In a book about his championship Lakers teams, noted basketball guru (and University of Kentucky alum) Pat Riley explained the difficulty in winning back-to-back titles by referencing something he termed the “Disease of More.” Sports writers have been using the term ever since, but the idea applies equally well to fields other than sports. At its core, it is the idea that success leads to failure: collective success leads individuals to want “more” on an individual level and to therefore sacrifice less in the pursuit of collective success. In terms of Pat Riley’s basketball team, “more” meant more playing time and more salary. In terms of the legal academy from the mid-eighties up until recent times, “more” meant more faculty lines and more tuition. The increases in tuition in turn led to the current “crisis in legal education” caused by a precipitous drop in law school applications as heavy debt loads have begun to render legal practice less profitable.
Obviously, the legal education crisis has a profound impact on academic law libraries, which for the most part derive their budgets directly from their law schools. In the long term, however, the crisis’s negative consequences will also be felt by law libraries outside academia as well. Because of the high cost of law school, the legal profession threatens to become more class-based, with only students from upper-middle class backgrounds able to afford the requisite education. Already, people with fewer means struggle to afford legal representation to such an extent that it has caused states to look at alternatives to fully-licensed attorneys, as well as spawned an Access to Justice Movement (see for example CALI’s latest initiative). As anyone who provides reference services to the public can attest, a lack of affordable representation often forces people to attempt to represent themselves. This strains already poorly-funded public libraries. Furthermore, a class-based profession would necessarily be a smaller profession, and so the number or sizes of private law libraries may also be reduced. Thus, it is not just academic librarians that need to be concerned about the crisis.

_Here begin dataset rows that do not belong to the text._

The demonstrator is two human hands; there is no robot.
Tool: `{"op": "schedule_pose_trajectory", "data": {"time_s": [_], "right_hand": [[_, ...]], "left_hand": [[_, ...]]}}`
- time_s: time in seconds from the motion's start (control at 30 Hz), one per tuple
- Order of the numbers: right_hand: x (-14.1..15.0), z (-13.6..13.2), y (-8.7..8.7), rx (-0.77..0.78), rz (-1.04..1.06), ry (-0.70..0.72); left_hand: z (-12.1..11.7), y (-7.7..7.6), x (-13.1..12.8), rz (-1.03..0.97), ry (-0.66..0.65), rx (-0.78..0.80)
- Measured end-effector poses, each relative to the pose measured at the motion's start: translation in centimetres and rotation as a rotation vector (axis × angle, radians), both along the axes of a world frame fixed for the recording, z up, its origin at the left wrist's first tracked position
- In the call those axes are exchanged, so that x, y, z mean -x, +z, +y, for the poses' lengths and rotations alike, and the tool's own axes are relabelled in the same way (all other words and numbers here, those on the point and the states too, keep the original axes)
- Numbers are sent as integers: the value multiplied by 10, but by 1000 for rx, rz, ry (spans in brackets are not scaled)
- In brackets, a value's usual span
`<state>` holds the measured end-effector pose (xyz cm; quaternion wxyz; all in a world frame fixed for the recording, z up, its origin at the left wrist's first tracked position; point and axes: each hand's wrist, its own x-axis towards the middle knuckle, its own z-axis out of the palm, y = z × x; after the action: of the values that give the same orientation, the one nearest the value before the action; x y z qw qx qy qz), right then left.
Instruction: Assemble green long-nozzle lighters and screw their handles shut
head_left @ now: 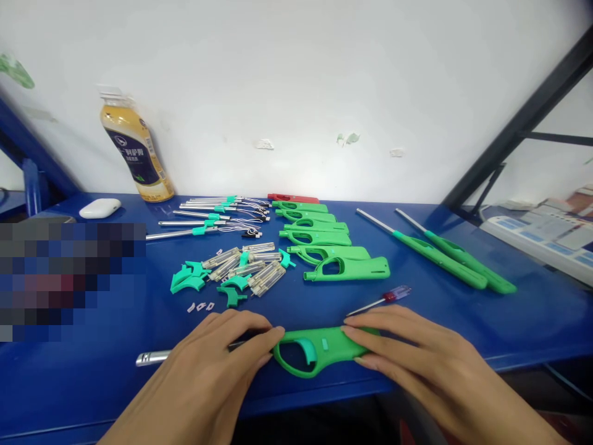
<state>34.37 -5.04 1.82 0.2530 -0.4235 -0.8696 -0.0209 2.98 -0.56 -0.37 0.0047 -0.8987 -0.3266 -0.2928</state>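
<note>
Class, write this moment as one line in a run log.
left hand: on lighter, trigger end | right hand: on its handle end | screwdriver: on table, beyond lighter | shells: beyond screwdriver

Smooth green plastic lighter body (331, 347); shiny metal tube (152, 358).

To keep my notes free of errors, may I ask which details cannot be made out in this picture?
All in the head view:
- Where the metal tube meets the green lighter: hidden by the left hand.
- The lighter's rear end: mostly covered by the right hand.
- Objects at left: masked by a pixelated patch.
- Bottle fine print: too small.
- White panel: cut off by the right edge.
</note>
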Motion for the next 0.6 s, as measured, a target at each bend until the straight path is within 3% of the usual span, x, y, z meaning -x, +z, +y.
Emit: {"op": "schedule_pose_trajectory", "data": {"time_s": [0.3, 0.6], "right_hand": [[0, -4, -11, 226, 94, -82], [3, -12, -20, 240, 121, -130]], "left_hand": [[4, 2, -5, -30, -24, 72], [-4, -2, -7, 22, 38, -28]]}}
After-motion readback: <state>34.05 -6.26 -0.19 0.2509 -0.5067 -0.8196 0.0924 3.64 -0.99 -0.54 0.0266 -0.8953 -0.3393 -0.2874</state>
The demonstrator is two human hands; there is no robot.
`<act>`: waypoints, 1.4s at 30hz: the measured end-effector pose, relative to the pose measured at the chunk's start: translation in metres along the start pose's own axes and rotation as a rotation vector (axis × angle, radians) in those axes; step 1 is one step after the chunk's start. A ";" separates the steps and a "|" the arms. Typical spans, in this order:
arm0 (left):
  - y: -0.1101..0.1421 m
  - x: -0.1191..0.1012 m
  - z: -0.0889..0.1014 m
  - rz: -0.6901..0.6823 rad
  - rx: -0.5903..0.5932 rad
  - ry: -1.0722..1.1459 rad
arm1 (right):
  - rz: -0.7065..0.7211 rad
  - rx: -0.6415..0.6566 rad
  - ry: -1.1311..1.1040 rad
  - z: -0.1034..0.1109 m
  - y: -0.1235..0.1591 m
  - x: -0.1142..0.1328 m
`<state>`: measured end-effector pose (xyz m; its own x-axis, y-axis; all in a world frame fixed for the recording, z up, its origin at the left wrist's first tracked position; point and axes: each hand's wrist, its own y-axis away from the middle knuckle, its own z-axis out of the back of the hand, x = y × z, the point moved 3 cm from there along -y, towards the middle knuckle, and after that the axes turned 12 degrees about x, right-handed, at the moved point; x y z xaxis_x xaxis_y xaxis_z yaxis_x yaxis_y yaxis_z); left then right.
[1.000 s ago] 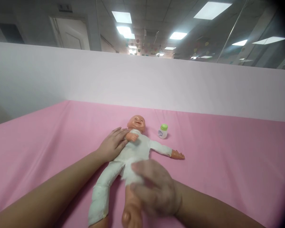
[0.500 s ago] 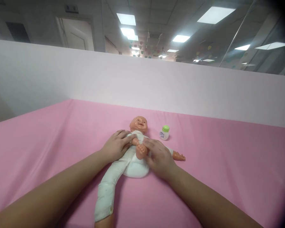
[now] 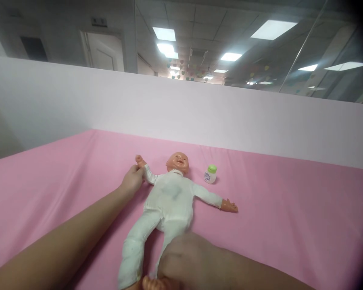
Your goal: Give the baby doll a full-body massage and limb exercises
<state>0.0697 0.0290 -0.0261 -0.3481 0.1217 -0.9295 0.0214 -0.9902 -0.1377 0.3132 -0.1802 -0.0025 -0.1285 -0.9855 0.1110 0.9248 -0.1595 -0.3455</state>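
Observation:
A baby doll point(image 3: 172, 197) with a white cloth body lies on its back, head toward the far wall. My left hand point(image 3: 133, 180) is closed around the doll's forearm at the left, just below its plastic hand. Near the bottom of the view my right hand point(image 3: 187, 257) is closed around the lower part of the doll's leg on the right side, its plastic foot point(image 3: 154, 283) poking out below my fingers. The doll's other arm point(image 3: 210, 197) stretches out to the right, untouched.
A small clear bottle with a green cap point(image 3: 211, 174) stands right of the doll's head. Pink cloth point(image 3: 275, 209) covers the surface. Behind it rises a low white wall point(image 3: 230, 121) with glass above.
The doll's left-side arm has swung outward with my left hand. Its bent leg has come down from over the belly to the bottom of the view, held by my right hand.

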 end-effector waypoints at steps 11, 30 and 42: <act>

Luckily for law libraries, the legal academy finally seems aware of its disease and is beginning to take steps to ameliorate the crisis. It has even been pointed out how academic libraries can help with (and possibly benefit from) the fix. That said, treating symptoms does not remove the underlying cause of the disease: the rising costs. The only true cure is to reduce the cost of law school, but this cure carries negative impacts for libraries, as it is emotionally easier for the dean to cut the law library’s material budget as opposed to someone’s job. Add to this the fact that legal vendors periodically also suffer from the “disease of more” and so raise prices, and it is easy to see a point in the near future where libraries are forced to make tough decisions about subscriptions. Typically law firms (the ones who can afford it, anyway) subscribe to either Westlaw or Lexis. Will academic law libraries be able to justify continuing to pay costs for both? How does the recent LLJ article about evidence that the majority of practicing lawyers use neither regularly affect our decisions? These are tough questions without certain answers. What is certain, however, is that combating the “disease of more” will require sacrifices from individual institutions (whether law schools, libraries, or both) in order to advance collective success.